Su silla de ruedas estaba en el baño. Lo cargué y lo coloqué allí, bien arrebujado en la manta. Me pidió que hiciera un café. En un rincón de la habitación había una pequeña nevera, una cocina de gas, una mesa y tres sillas. Preparé el café y serví dos tazas. Kurt, acongojado, miraba al piso.

—¡Ey, oye, despierta!

—Oh, no grites, por favor. Estoy muy nervioso.

—Toma el café y acaba de explicarme qué cojones pasó aquí.

—Ehh, fue una jinetera..., ohh, no, miserables..., oh, me apena, Perrrrohguán, pero te digo la verdad..., ahhhh...

—Kurt, por favor, concéntrate. Bebe el café, tranquilízate y dime la verdad. Yo te puedo ayudar, pero dime la verdad.

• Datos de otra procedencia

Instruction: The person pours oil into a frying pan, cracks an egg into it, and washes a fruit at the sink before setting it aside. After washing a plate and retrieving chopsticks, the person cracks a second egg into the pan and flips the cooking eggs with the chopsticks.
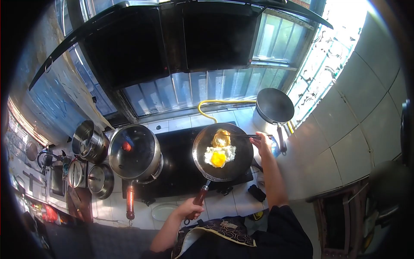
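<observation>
My left hand (189, 209) is wrapped around the red-brown handle (201, 196) of a dark frying pan (199, 144). The pan sits over the right side of the black stove. In it lie two eggs: a browned, folded one (221, 138) towards the back, and in front of it a fried egg (219, 158) with white edges and a bright yellow yolk. Closed around thin dark chopsticks (246, 136), my right hand (262, 143) is at the pan's right rim. The chopstick tips reach the browned egg.
A lidded pan (135, 153) stands on the stove's (177, 151) left side, its handle pointing towards me. Steel pots (90, 140) and a lid (101, 181) are further left. Behind right stands a dark pan (275, 106), near a yellow hose (228, 101). A white dish (164, 212) lies in front.
</observation>
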Available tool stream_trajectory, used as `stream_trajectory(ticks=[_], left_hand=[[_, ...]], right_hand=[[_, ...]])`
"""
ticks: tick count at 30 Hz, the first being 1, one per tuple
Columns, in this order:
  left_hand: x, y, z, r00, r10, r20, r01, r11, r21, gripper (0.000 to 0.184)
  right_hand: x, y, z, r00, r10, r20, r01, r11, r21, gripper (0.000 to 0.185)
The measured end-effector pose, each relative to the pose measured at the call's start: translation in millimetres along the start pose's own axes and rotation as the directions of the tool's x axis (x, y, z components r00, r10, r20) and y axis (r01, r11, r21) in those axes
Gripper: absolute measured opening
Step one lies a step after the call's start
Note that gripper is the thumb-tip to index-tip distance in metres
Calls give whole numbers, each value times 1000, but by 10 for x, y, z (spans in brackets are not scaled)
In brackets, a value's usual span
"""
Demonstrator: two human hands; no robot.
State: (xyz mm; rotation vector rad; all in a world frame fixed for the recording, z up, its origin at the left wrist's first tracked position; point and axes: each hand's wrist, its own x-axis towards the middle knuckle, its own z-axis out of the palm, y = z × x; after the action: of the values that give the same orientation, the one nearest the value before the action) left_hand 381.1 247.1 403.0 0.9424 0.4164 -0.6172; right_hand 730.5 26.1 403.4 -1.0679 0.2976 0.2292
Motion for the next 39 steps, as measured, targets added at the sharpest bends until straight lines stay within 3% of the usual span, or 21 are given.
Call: stream_trajectory(ticks=[4, 7, 23, 25, 39], left_hand=[[21, 70, 36, 1000, -25, 13, 25, 999, -31, 24], [30, 107, 92, 1000, -24, 9, 25, 998, -53, 24], [81, 96, 162, 1000, -4, -4, 3, 995, -96, 25], [87, 88, 152, 1000, -5, 1, 5, 995, -98, 25], [122, 66, 155, 1000, -3, 8, 3, 993, -117, 27]], right_hand=[[77, 113, -39, 997, 67, 43, -67, 998, -12, 19], [124, 198, -41, 998, -66, 25, 67, 997, -45, 17], [-140, 32, 178, 995, -85, -59, 87, 996, 36, 19], [-193, -9, 203, 995, -102, 12, 101, 993, 55, 20], [-145, -126, 366, 980, -158, 118, 142, 981, 133, 10]])
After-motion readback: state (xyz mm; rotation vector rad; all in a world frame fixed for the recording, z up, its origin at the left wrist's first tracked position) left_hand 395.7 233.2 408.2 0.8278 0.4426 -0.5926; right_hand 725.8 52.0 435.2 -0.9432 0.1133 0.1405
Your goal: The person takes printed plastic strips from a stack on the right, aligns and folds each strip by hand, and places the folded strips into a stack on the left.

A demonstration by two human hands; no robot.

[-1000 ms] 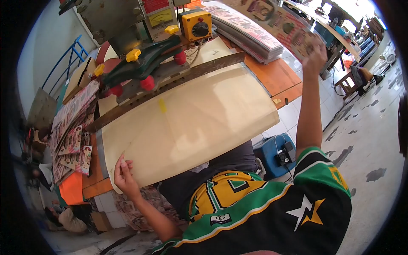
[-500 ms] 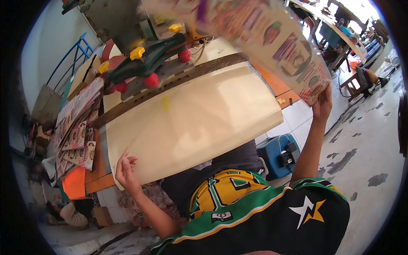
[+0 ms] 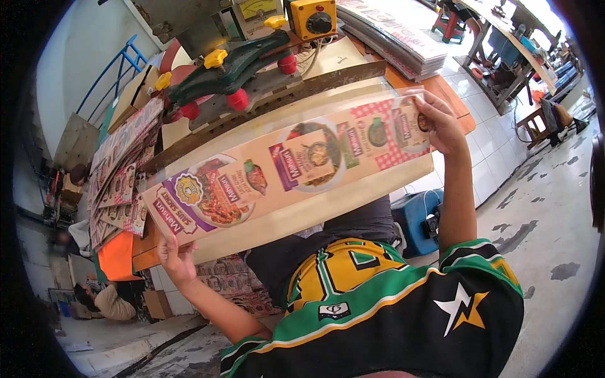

—Sí, gracias, eres amable. Gracias. Yo los traje aquí, anoche. Una jinetera y un jinetero. Me gustaron mucho. La chica y el chico. Él muy negro, muy sexy, y ella mulata, también muy sexy. Hermosos los dos, y tuvimos sexo. Los tres, tú sabes. Varias horas. Yo quedé extenuado y me colocaron en la bañera con agua caliente y me dieron un masaje. El chico es muy inteligente, muy hábil, me masajeó dentro del agua y me dio más ron. Yo no quería beber más. Habíamos bebido mucho, fumamos hierba, tú sabes, de todo. Pero casi me obligó a seguir bebiendo, y... bueno, me quedé dormido dentro del agua. No sé qué tiempo.

—Pondría algo en el ron.

—Sí, ahora lo pienso yo también. Cuando desperté, el agua estaba muy fría y yo me sentía congelado. Los llamé y no contestaban. Oh, Perrrohguán, qué problema. Tuve pánico. Yo solo no podía salir de la bañera, tú sabes. Seguí gritando. Grité mucho hasta quedar sin voz, pero en este sótano no hay vecinos. Me aterré pensando que podía morir de un modo tan absurdo, tan innecesario. Tuve mucho miedo a morir. Mucho miedo.

—Ah, y te cagaste de miedo dentro de la bañera.

—Sí. Oh, estoy apenado contigo. Es que no controlo el esfínter, sabes.

—Tranquilo, cálmate. Ya pasó.

—Ohhh. Bueno, Al fin, no sé cómo, logré agarrarme de los bordes y me lancé al piso. Arrastrándome llegué al teléfono y te llamé. Disculpa pero no recuerdo otro número. Sólo el tuyo. Gracias por venir, gracias por...

—Ya, ya. Deja el protocolo y la cortesía. El problema ahora es qué hacemos. Se lo llevaron todo.

—¿Mis documentos también? ¿Tarjetas de crédito, pasaporte, el pasaje de regreso? Oh, no. Por favor. Revisa bien.

Registré bien. Efectivamente. Sólo dejaron la silla de ruedas. No tenía dinero, ni ropa, ni pasaporte. Nada.

—Bueno, Kurt, no hay nada. ¿Qué hago? ¿Llamo a la policía? Y, de paso, hay que limpiar porque la peste a mierda es insoportable. Y tú tienes que bañarte de nuevo.

—Sí, oh, no. No sé. Estoy confundido, humillado. Qué humillación.

—Olvida la humillación y pon los pies en la tierra, Kurt. Reacciona. ¿Aviso a la policía?

—No, no, a la policía no. Sería complicar más todo. Iré a la embajada por otro pasaporte y, oh, estoy sin dinero.

—Oye, perdona que te pregunte, ¿pero tú tiene erecciones o te dan por el culo?

—Sí, sí, con un medicamento, muy potente. Hasta tres horas de erección, pero yo no siento nada. Las chicas sí gozan mucho, sabes, yo gozo mirando y tú sabes, la fantasía y ohhh, ¿qué hago ahora?

—No sé, Kurt. No tengo idea de qué puedes hacer.